Continuing she said, one of the policemen warned her that she was a woman and shouldn't talk to them in such a harsh tone and that if she didn't shut up he would 'blast' her. She revealed that even though the police offices claimed that somebody had given them their car number that they were armed robbers; it was when they were packed that they were shouting ''hey! What is the car number, write it down. If they did not know the car number why were they shouting on us, if they knew why were they asking?''

Mrs Badgier said what surprised them most was the fact that the police refused to either switch their lights on or blow their siren to indicate that it was police men. She said the professional approach internationally is that the police will first announce their presence either through blowing the siren, flashing their emergency lights after which they fire the tyres to ground the car

Asked how she felt at that moment, she said she was convinced that the police wanted to kill them because all the gunshots fired into the car were targeted at their head. ''I coiled myself into the front seat otherwise they would have sprayed my head with bullets. They were just shooting straight at us.''

She said professionally it was wrong judgment on the part of the police to be shooting at people to be even identifying who they were Mrs Badgier also wondered whether we were safe in the country with by handing over weapons to such unprofessional policemen.

Mrs Badgier said she takes serious exception to the fact that the police were trying to kill them without committing any offence, adding that it is rather the duty of the police to protect her life instead of taking it. According to Pastor K Baidoo of the International Central Gospel Church, at Akosombo, when Mr Vanderpuye arrived in Akosombo blood was dripping from his ears so they alerted the District Chief Executive of the area, Dr, G.K. Siaw, who accompanied them to the hospital.

Meanwhile, the attitude of the police has been reported to the Tema Regional Police Commander. The Regional police Commander, Mrs .O. Sika Nartey, confirmed to the Chronicle after two telephone calls to his office that the case had been reported to her outfit.

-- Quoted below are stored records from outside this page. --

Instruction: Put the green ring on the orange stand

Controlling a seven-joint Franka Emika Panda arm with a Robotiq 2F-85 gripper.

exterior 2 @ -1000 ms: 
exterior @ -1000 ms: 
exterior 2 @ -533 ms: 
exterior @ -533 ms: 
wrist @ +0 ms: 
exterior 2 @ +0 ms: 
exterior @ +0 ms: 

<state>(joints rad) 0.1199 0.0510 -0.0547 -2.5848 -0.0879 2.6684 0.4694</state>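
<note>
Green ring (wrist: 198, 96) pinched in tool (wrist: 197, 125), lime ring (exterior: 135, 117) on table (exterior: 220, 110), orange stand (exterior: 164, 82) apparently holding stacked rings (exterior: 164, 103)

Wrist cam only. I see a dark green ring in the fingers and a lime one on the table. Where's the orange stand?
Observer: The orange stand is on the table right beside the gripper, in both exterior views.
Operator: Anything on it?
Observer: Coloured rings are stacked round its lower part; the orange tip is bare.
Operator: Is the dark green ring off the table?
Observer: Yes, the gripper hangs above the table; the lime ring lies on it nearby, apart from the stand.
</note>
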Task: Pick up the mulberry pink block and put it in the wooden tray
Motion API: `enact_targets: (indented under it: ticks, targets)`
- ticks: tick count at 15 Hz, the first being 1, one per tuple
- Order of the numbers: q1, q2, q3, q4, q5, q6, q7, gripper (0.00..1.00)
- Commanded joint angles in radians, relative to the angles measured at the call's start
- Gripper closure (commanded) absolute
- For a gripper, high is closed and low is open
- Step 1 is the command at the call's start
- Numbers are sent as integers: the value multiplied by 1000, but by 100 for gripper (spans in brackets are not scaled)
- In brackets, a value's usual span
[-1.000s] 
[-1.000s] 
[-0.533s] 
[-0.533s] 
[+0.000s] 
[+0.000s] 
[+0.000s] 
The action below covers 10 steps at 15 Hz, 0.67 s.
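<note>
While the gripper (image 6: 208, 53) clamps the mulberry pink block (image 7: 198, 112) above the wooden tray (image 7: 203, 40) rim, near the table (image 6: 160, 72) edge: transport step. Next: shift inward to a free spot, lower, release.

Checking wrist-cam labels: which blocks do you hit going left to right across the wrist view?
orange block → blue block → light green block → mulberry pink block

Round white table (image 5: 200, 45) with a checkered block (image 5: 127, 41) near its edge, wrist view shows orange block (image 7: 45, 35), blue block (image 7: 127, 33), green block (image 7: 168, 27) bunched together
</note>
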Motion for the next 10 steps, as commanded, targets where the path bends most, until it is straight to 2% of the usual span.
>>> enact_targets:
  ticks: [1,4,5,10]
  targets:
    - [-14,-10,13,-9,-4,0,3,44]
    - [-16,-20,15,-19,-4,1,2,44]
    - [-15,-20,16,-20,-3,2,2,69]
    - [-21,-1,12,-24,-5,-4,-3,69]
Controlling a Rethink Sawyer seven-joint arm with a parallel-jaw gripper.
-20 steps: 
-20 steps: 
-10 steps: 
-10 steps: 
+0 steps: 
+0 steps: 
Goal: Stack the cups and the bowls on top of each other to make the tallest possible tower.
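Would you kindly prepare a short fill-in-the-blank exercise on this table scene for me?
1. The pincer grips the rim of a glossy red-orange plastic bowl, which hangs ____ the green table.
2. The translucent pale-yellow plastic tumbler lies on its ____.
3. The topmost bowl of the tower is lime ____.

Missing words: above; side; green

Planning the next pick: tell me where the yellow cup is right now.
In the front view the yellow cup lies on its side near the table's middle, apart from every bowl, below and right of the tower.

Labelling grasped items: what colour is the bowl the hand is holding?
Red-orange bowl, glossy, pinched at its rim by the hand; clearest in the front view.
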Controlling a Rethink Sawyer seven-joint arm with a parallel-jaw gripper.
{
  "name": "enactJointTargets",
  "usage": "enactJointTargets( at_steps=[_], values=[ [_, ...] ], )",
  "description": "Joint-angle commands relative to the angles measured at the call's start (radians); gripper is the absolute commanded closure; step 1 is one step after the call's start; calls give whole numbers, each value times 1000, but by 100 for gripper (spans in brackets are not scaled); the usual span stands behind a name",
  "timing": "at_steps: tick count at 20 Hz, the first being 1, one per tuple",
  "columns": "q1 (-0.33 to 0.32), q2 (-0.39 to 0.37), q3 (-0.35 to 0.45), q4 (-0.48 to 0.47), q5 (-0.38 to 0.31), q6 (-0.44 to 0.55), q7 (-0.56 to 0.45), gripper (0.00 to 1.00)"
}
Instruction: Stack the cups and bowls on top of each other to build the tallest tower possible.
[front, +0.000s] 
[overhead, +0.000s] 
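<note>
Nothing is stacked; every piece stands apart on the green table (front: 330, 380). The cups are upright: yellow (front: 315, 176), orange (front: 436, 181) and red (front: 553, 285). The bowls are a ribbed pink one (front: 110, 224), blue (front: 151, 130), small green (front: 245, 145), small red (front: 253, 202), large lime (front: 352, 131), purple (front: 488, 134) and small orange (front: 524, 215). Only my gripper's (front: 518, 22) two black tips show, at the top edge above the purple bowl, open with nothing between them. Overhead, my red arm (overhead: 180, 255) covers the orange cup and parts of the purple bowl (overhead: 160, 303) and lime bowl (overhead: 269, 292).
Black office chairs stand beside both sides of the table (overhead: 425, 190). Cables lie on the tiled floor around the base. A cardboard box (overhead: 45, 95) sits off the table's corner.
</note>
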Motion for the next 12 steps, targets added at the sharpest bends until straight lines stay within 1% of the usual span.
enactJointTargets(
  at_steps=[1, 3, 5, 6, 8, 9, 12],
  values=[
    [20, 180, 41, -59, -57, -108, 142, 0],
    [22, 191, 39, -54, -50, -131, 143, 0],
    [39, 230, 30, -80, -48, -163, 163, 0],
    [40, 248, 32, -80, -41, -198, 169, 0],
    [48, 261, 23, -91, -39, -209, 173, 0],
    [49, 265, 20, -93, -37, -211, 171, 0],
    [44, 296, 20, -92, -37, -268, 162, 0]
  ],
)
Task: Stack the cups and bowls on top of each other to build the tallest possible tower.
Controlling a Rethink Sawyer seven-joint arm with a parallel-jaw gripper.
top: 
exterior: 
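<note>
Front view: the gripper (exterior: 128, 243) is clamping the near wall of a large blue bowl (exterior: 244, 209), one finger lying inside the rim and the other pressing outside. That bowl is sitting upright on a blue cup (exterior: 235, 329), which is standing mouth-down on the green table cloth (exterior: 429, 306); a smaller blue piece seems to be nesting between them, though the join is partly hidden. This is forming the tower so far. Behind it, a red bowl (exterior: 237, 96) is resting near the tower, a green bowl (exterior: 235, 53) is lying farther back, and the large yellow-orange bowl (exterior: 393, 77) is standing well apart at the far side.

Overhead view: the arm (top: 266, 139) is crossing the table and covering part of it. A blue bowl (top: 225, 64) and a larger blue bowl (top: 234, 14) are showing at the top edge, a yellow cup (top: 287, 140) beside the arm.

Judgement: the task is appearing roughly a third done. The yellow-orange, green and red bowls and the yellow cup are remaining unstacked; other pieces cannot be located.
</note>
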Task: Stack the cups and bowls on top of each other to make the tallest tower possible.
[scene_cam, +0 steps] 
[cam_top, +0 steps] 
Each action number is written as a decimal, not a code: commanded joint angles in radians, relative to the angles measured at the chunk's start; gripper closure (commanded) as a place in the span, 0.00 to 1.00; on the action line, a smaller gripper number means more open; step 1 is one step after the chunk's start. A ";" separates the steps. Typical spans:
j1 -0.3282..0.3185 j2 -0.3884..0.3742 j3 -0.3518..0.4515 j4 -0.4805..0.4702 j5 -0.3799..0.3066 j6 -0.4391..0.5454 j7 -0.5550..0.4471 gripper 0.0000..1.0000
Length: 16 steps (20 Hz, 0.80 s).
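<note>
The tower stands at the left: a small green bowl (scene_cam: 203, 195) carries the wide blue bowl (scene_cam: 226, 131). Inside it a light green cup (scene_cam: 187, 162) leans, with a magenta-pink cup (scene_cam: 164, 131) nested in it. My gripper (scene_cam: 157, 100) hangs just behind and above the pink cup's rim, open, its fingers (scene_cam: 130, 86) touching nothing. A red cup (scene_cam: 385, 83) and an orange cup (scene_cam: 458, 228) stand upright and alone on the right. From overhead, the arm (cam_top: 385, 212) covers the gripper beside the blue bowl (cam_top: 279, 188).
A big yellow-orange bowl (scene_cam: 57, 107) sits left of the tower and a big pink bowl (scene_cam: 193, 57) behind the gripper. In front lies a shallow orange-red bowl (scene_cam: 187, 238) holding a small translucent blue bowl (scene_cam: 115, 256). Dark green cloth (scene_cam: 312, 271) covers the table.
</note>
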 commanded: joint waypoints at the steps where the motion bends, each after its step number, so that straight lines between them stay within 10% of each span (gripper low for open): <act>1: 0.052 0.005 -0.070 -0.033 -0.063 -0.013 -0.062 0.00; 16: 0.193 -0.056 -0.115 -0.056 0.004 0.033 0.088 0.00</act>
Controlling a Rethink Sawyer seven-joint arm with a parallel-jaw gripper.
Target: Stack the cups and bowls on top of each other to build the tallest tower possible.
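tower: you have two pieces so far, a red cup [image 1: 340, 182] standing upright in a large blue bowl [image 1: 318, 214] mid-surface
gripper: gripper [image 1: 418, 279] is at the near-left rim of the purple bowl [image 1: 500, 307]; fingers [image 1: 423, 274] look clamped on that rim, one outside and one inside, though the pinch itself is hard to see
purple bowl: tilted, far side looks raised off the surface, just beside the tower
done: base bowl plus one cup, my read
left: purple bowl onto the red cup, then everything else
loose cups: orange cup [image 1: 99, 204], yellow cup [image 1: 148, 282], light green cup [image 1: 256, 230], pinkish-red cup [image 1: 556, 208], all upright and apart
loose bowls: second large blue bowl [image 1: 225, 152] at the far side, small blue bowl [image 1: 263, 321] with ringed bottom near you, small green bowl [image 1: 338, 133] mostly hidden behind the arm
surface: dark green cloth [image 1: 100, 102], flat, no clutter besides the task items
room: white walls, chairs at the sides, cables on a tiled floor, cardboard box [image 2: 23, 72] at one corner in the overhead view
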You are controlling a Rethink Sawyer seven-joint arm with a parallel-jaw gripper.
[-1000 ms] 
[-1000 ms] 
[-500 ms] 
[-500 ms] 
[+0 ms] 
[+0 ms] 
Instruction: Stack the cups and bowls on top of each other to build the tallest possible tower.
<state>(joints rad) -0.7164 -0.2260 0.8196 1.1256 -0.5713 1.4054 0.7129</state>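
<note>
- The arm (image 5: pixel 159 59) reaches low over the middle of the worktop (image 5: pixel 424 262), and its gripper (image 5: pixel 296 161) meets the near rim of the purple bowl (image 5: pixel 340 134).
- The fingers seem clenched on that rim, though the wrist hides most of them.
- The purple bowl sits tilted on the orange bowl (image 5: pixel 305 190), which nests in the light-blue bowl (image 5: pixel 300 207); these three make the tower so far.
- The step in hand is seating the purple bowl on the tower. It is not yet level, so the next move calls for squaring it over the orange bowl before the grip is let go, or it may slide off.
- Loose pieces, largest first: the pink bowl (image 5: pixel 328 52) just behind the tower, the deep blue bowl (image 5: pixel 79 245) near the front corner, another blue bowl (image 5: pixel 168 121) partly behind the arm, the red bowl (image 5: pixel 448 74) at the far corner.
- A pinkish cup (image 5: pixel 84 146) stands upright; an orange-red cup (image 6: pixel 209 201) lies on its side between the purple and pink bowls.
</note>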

She however declined to comment on the issue because she had referred the case to her Second in Command (21c) to handle the matter. The Crime officer at Harbour police station also confirmed the story and said it was his boss who was handling the case.

Both Mr Vanderpuye and Mrs Badgier told Chronicle that they were having nightmares. ''If sleep nowadays I am always shouting, '' Mrs Bvadgier says, ''if I am driving and I recollected the incident, I unconsciously feel like bowing my head.